# taz.de -- Keine Einigung bei US-Schuldenkrise: Time is Tickin' Away ...
       
       > Nun geraten die Republikaner unter Zugzwang: Verabschieden sie am Freitag
       > kein Gesetz, sind die Demokraten wieder am Ball. Eine Einigung zwischen
       > Moderaten und Tea-Party ist nicht absehbar.
       
 (IMG) Bild: Auch John Boehner bekommt seine Leute nicht hinter sich.
       
       Washington dapd | In den USA hat sich am Freitag weiterhin keine Lösung der
       Schuldenkrise abgezeichnet.
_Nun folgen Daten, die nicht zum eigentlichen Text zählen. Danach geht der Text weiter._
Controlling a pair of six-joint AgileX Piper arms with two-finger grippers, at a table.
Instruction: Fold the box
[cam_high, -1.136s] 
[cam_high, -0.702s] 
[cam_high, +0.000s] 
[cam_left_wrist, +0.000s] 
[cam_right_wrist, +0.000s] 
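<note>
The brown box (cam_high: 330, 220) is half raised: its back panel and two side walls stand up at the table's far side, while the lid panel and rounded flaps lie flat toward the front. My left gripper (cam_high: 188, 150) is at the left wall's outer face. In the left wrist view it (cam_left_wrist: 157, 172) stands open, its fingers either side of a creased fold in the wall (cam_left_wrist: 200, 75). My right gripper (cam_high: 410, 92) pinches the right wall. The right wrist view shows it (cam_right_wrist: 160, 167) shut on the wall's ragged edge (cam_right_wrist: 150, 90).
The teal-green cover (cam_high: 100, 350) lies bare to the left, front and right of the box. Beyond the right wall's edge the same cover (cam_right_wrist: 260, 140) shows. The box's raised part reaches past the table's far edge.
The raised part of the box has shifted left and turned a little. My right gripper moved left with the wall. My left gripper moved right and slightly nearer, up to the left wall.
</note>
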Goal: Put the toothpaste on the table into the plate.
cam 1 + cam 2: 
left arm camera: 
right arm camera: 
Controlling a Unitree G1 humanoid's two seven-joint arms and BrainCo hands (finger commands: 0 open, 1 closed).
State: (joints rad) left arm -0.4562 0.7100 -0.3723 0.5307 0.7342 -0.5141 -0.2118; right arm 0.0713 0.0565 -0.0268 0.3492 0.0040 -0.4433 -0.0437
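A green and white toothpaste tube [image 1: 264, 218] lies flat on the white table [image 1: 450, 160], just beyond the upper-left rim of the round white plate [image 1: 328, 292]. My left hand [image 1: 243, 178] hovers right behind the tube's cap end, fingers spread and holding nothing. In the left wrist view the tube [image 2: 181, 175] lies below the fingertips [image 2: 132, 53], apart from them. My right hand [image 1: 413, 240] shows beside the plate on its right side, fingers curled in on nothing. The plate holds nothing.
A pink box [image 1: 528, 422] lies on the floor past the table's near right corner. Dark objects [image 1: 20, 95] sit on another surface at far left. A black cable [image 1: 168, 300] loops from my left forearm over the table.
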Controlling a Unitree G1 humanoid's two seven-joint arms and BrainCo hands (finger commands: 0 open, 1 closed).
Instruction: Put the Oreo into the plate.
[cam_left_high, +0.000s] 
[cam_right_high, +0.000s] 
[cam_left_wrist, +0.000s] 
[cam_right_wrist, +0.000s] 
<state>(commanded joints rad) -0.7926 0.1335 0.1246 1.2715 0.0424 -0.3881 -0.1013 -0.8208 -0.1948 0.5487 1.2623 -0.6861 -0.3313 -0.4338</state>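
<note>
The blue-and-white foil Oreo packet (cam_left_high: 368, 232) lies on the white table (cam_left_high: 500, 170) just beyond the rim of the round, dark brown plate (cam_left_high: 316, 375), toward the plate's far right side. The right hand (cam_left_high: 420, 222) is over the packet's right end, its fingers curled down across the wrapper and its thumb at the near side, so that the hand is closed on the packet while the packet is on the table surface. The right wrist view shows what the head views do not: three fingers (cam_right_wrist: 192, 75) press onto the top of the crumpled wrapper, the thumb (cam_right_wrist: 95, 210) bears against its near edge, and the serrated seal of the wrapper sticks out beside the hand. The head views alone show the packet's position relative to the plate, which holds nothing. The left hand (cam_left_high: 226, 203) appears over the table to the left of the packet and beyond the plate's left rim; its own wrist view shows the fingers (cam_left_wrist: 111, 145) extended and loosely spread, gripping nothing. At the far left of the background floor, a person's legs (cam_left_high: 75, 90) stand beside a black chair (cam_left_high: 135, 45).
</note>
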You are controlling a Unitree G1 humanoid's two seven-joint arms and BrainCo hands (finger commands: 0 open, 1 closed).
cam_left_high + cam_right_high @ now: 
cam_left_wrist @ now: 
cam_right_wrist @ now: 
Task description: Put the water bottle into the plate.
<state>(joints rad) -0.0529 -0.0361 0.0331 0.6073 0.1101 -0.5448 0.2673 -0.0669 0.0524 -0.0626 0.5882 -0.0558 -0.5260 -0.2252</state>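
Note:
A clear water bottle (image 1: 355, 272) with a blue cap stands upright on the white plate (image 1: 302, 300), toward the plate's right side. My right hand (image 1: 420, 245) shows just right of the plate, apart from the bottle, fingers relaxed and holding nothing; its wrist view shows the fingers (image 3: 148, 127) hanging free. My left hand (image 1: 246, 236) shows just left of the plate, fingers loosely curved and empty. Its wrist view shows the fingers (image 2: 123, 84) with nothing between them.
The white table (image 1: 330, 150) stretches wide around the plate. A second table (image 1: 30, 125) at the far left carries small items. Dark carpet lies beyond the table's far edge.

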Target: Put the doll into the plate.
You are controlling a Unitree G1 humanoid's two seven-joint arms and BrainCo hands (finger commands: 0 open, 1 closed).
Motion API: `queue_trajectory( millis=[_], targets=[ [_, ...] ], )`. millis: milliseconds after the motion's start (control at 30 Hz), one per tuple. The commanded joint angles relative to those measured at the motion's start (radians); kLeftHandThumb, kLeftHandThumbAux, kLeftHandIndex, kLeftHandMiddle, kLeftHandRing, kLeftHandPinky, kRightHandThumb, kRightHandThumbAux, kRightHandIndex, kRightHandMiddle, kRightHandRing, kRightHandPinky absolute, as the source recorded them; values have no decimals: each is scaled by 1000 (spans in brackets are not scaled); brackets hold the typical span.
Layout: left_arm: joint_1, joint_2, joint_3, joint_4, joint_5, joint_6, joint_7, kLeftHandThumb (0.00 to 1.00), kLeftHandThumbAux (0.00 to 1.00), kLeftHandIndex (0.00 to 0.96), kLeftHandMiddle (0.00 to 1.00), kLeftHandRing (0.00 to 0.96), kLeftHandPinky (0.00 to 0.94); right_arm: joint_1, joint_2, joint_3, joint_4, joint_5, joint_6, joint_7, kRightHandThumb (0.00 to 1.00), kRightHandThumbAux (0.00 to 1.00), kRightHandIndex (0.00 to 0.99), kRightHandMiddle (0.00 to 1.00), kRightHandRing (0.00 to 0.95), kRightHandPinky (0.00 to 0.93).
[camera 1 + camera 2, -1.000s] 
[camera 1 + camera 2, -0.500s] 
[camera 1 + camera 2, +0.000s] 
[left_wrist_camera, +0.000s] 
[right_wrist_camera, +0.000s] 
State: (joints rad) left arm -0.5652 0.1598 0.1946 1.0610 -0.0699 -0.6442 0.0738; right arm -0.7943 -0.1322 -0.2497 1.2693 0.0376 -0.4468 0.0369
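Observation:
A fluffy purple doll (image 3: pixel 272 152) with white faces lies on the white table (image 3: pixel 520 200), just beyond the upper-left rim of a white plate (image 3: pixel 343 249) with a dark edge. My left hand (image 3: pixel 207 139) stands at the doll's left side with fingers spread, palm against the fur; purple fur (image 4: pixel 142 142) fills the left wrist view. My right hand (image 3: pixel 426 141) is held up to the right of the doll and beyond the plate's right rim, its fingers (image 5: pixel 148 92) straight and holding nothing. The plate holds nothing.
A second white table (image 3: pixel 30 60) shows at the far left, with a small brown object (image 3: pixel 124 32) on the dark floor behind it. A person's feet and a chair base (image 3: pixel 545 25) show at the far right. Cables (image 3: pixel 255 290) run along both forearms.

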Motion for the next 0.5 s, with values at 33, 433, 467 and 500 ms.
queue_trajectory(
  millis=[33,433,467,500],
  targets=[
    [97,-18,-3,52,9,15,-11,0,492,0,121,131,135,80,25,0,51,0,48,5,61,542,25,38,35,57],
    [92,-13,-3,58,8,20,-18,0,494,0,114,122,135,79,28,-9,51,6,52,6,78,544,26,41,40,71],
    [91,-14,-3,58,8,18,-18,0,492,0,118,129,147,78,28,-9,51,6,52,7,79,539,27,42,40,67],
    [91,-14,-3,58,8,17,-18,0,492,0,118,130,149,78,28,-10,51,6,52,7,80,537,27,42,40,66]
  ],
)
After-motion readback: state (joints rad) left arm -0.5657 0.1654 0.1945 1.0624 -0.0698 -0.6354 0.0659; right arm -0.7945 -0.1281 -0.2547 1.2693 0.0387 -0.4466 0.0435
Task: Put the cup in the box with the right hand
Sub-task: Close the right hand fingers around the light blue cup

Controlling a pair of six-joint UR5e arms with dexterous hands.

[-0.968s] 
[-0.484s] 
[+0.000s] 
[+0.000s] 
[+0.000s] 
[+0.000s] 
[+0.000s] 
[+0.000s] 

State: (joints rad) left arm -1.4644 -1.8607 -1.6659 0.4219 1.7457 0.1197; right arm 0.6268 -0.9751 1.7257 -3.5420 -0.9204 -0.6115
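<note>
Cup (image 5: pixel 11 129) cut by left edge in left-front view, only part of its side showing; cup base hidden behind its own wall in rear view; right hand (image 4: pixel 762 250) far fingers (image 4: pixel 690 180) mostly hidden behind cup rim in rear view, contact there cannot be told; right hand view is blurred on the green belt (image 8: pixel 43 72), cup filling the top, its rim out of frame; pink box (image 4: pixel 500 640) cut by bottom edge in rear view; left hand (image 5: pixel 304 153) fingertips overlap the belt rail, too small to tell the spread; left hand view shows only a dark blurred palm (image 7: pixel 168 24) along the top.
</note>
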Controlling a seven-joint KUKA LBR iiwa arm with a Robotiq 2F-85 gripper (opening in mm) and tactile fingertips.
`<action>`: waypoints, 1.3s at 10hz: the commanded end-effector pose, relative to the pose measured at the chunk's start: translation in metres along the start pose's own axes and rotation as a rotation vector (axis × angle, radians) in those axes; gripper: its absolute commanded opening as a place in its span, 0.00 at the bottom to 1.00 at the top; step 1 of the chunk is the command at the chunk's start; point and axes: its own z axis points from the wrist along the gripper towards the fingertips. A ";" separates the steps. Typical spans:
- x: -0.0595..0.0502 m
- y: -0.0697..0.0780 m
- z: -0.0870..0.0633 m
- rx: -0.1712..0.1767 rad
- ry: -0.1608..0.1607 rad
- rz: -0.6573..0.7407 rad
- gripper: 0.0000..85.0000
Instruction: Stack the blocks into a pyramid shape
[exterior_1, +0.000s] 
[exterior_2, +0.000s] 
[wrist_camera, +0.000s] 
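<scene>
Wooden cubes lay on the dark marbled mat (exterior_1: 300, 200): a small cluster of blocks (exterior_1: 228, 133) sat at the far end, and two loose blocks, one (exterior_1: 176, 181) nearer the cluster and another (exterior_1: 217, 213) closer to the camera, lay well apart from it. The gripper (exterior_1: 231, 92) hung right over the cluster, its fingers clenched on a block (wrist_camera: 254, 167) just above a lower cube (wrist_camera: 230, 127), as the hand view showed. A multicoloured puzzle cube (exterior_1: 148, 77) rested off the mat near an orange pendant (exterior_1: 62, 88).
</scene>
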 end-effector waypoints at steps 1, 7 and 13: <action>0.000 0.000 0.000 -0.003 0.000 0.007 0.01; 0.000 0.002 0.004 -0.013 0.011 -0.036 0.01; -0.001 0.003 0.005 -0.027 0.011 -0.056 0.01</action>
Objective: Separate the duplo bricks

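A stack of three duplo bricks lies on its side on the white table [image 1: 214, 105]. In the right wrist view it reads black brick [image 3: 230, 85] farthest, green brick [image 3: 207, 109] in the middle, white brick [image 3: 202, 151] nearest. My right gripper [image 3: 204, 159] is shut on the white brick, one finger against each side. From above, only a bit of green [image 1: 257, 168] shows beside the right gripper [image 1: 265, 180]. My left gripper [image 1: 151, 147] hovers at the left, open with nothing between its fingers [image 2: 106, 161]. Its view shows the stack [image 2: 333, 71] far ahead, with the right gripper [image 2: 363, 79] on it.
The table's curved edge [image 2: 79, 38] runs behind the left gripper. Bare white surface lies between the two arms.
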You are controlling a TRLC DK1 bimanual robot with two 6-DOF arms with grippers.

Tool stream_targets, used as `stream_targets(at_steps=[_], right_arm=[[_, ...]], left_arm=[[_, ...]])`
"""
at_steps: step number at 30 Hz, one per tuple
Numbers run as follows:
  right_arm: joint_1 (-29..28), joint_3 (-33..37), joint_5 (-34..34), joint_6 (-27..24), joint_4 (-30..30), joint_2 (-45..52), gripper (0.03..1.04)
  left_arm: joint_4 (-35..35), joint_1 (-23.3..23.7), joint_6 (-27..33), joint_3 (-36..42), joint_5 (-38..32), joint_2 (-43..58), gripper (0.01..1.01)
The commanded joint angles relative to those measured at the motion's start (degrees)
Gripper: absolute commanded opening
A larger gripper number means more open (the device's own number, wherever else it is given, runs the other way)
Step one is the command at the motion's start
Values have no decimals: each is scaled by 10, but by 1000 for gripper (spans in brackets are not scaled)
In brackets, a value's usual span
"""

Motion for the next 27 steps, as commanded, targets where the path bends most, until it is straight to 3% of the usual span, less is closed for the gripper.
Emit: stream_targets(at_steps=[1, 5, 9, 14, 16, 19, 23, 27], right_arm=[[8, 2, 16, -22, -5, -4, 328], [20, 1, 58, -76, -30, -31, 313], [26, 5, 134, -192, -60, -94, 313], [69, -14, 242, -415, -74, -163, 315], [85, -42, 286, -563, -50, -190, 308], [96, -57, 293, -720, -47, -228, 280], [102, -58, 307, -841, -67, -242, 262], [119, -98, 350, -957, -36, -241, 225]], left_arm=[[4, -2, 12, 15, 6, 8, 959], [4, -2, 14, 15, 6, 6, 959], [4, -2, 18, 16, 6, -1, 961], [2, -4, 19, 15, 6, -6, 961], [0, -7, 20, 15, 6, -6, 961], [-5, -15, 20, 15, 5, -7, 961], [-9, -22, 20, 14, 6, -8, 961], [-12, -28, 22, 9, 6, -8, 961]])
Angesichts parteiinterner Ablehnung sagte die
       Führung der Republikaner im US-Repräsentantenhaus am Donnerstagabend eine
       geplante Abstimmung über einen Kompromissentwurf zur Anhebung der
       Schuldenobergrenze ab.
       
       Zuvor war eine stundenlange Debatte über die Pläne des republikanischen
       Präsidenten des Repräsentantenhauses, John Boehner, abrupt abgebrochen
       worden. Sein Entwurf sieht eine Anhebung der Schuldenobergrenze um eine
       Billion Dollar (700 Milliarden Euro) sowie Ausgabenkürzungen in Höhe von
       1,2 Billionen Dollar vor.
       
       Insbesondere Anhänger der konservativen Tea-Party-Bewegung stellen sich mit
       der Forderung nach stärkeren Kürzungen gegen solche Pläne, während andere
       republikanische Abgeordnete Bereitschaft zu einer Einigung mit den
       Demokraten signalisiert haben.
       
       Boehner hatte am Donnerstag bis zuletzt versucht, die Kritiker in den
       eigenen Reihen im persönlichen Gespräch auf Linie zu bringen. Aber auch auf
       Seiten der Demokraten war Beobachtern zufolge mit wenig Zustimmung zu
       rechnen, der Vorstoß droht in dem von ihnen kontrollierten Senat zu
       scheitern.
       
       ## Sticheleien aus dem Weißen Haus
       
       Mittlerweile sind die Republikaner unter gehörigen Druck geraten. Sollten
       sie auch am Freitag kein Gesetz verabschieden, kann der von den Demokraten
       dominierte Senat dies zuerst tun, was den Einfluss von Präsident Barack
       Obama erhöhen würde. Obama und die Demokraten im Senat könnten dann ein
       Gesetz nach ihren Präferenzen erarbeiten. Anschließend würde das
       Repräsentantenhaus bei einer Ablehnung des Gesetzes das Risiko tragen, dass
       das Land vor der Zahlungsunfähigkeit steht.
       
       Das Weiße Haus stichelte am späten Donnerstag angesichts des parteiinternen
       Streits bei den Republikanern: "Ein weiterer ungenutzter Tag, während die
       Uhr tickt. Jetzt ist die Zeit für einen Kompromiss, sodass wir dieses
       Problem lösen und das Defizit reduzieren können" twitterte der
       Kommunikationsdirektor von Präsident Obama, Dan Pfeiffer.
       
       Aufgrund der Entwicklung in Washington eröffneten die Börsen in Asien und
       Europa am Freitag mit fallenden Kursen. Sollten sich das Weiße Haus und der
       Kongress bis Dienstag nicht auf eine Anhebung der Schuldenobergrenze von
       derzeit 14,3 Billionen Dollar einigen, sind die USA zahlungsunfähig.